It is a known fact by now that the coronavirus pandemic flipped the whole automobile sector throughout a blackhole since the past one year. However, there are some luxury brands which are doing fine or even better amidst this catastrophe.
Last year when COVID-19 had hit Italy badly, Ferrari was forced to halt their production by shutting down its factories in Maranello and Modena for 7 weeks. But since they reopened, Ferrari has been getting back on track with encouraging sales. Despite the disruption caused by coronavirus, Ferrari is enjoying quite a strong start to 2021.
Just to give you a perspective, Ferrari shipped 2,771 units in Q1 of 2021, a 1.2 percent improvement over the same period in 2020. This resulted in an impressive net profit growth in that quarter by 24.1 percent at 206 million Euros ($247.2 million). The heroes of this chart-topping performance are the F8 Tributo, F8 Spider, and 812 GTS.
Ferrari’s eight-cylinder models had shown a 8.1 percent bump in sales, however the V12 models didn’t do well and registered a sales downfall of 19.6 percent. While celebrating this overall figure of almost $250 million during this pandemic, the Italian automaker has been still forced to readjust its future profit forecasts mostly in the wake of the another wave.

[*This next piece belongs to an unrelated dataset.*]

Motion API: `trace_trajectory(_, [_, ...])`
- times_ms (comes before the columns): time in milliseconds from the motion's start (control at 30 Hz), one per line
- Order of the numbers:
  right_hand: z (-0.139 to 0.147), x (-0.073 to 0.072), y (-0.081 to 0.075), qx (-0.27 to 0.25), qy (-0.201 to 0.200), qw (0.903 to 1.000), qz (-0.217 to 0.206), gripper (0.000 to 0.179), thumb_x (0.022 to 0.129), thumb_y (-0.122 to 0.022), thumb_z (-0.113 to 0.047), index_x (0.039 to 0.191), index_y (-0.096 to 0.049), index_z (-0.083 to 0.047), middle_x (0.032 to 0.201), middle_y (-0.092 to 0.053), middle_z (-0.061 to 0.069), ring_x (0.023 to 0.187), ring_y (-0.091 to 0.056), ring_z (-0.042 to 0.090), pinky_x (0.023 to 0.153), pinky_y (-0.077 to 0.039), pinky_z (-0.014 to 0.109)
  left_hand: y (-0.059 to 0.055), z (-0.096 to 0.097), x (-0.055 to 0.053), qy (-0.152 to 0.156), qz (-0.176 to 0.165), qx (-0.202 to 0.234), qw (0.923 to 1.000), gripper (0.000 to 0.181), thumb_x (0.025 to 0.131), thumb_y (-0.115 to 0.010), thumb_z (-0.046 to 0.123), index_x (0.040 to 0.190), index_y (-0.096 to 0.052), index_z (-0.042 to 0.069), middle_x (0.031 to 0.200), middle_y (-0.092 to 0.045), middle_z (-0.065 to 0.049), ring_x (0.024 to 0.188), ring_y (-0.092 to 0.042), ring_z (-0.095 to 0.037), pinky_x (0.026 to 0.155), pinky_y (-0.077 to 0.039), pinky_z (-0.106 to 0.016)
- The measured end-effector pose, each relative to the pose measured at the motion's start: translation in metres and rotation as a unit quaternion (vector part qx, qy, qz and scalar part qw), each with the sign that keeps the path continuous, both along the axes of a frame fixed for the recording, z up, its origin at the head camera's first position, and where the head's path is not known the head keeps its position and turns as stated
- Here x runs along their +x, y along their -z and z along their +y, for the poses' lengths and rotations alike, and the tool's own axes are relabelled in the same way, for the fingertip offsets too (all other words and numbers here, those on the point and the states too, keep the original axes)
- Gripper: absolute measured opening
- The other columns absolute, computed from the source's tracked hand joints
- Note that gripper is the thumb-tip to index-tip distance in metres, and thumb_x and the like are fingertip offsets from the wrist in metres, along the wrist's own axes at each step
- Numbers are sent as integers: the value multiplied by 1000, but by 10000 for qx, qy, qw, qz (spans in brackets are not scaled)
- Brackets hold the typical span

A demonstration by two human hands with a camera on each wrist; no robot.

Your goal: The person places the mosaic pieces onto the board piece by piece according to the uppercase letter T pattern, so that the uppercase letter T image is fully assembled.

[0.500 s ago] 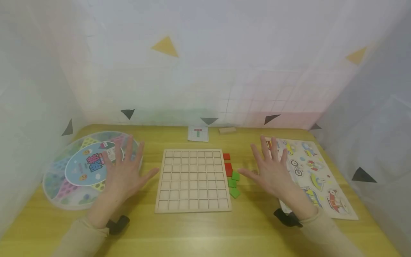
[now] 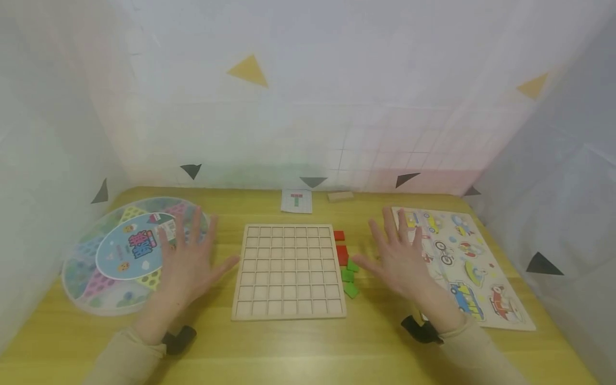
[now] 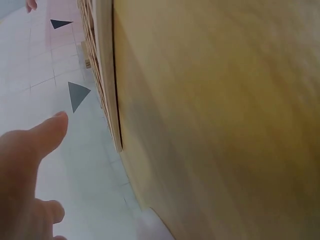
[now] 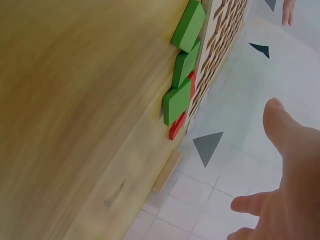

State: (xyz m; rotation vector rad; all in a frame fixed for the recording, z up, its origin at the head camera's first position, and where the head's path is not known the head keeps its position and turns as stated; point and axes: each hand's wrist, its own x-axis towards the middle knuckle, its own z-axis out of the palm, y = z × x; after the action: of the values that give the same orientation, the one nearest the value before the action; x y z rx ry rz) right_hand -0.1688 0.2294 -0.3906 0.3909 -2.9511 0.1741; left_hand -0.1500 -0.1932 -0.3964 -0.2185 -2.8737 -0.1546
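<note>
A square wooden grid board (image 2: pixel 289 271) lies in the middle of the table between the two hands. Along its right edge are red tiles (image 2: pixel 341 255) and three green tiles (image 2: pixel 351 290), shown closer in the right wrist view as green tiles (image 4: pixel 183 65). My left hand (image 2: pixel 187 267) hovers left of the board with fingers spread and holds nothing. On the other side my right hand (image 2: pixel 399 262) is spread the same way, its thumb tip near the green tiles in the head view. Behind the board lies a paper card (image 2: pixel 296 201) bearing a red and green T pattern.
At the left is a round game board (image 2: pixel 84 289) with a blue centre label, partly behind the left hand. A wooden picture puzzle (image 2: pixel 486 289) with vehicles lies at the right. Near the back edge rests a small wooden block (image 2: pixel 340 197). White sheeting (image 2: pixel 298 123) encloses the table.
My right hand has shifted slightly to the left, toward the board. My left hand has moved very slightly to the right. The tiles and boards have stayed in place.
</note>
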Motion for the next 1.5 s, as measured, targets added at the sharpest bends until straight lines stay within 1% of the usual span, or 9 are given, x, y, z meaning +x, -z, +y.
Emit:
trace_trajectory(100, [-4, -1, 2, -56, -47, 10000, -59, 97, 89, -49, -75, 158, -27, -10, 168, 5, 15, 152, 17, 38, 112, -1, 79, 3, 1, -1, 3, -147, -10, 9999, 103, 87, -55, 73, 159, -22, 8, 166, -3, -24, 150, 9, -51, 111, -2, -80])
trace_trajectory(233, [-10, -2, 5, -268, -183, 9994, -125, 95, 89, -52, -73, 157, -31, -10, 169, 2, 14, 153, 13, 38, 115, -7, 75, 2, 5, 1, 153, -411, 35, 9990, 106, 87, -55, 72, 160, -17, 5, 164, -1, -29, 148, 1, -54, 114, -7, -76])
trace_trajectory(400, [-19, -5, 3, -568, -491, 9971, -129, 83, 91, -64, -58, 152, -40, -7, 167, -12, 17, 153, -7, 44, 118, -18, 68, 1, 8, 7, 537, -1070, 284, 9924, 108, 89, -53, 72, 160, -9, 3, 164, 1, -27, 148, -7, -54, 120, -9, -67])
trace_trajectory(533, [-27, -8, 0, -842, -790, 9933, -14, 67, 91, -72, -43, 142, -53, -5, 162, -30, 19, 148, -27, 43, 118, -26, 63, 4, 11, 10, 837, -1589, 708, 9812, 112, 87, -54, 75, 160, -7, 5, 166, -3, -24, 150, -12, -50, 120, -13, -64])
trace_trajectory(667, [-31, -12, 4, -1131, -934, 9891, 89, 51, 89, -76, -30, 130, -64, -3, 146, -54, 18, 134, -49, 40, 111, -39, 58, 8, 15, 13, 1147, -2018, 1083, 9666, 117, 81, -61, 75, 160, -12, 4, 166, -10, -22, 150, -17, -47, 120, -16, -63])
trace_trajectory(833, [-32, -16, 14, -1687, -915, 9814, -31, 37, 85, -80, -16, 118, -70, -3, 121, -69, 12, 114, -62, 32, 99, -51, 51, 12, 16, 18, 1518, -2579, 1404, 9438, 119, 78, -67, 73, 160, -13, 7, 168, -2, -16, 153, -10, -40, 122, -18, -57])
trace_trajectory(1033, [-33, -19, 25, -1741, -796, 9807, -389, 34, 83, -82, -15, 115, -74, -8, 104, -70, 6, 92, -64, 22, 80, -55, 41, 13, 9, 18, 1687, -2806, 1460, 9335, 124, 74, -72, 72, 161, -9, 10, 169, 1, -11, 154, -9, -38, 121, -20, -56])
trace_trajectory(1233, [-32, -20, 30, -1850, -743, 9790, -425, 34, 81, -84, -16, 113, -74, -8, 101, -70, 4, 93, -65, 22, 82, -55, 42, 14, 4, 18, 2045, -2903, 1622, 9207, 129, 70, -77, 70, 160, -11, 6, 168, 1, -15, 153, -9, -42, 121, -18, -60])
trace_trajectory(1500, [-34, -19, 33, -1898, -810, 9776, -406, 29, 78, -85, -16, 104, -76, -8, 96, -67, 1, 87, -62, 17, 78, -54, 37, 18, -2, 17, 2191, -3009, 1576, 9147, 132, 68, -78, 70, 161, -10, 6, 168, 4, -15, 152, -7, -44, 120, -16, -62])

Back in 2018, the Prancing Horse camp had boldly and rightly predicted it could double its profits by the end of 2022 with projected core earnings of €1.8-€2.0 billion ($2.2-$2.4 billion). However, the resurgence of second wave throughout the world is not helpful to the cause, and there’s also worries lingering of a third wave too (Damn, feels like the world is stuck with Dormammu, Dr. Strange would you speed up the barging process, please?)
Ferrari now claims the aforementioned target will now be achieved in 2023. This also seems more practical too as by then the Italian supercar manufacturer will also strengthen its line-up with its first-ever SUV, the Purosangue. The new model could prove to be an important model and a pivotal part of Ferrari’s strategy to boost sales and profits.
“This strong start augurs well for the rest of 2021 and is testimony to the resilience of our business model as well as the extraordinary work of the women and men of Ferrari,” said Ferrari’s chairman and acting CEO, John Elkann. ”Looking ahead, we expect the prudent steps we took in 2020 and are continuing in 2021 to adjust our expenditure in response to the Covid-19 emergency, will postpone by one year the achievement of our year-end 2022 guidance. However, the robustness of our order book and the wonderful new models we will launch in the coming years provide a strong base on which to build our ambitious future.”
After the announcement Ferrari’s share dipped by around 8% on Tuesday in the European trading. The addition of the new 812 Competizione is kind of balancing things out as the share graph is somewhat stable after the dip, otherwise it could have been worse.
Time for a strong leader to control the Prancing Horse? Maybe.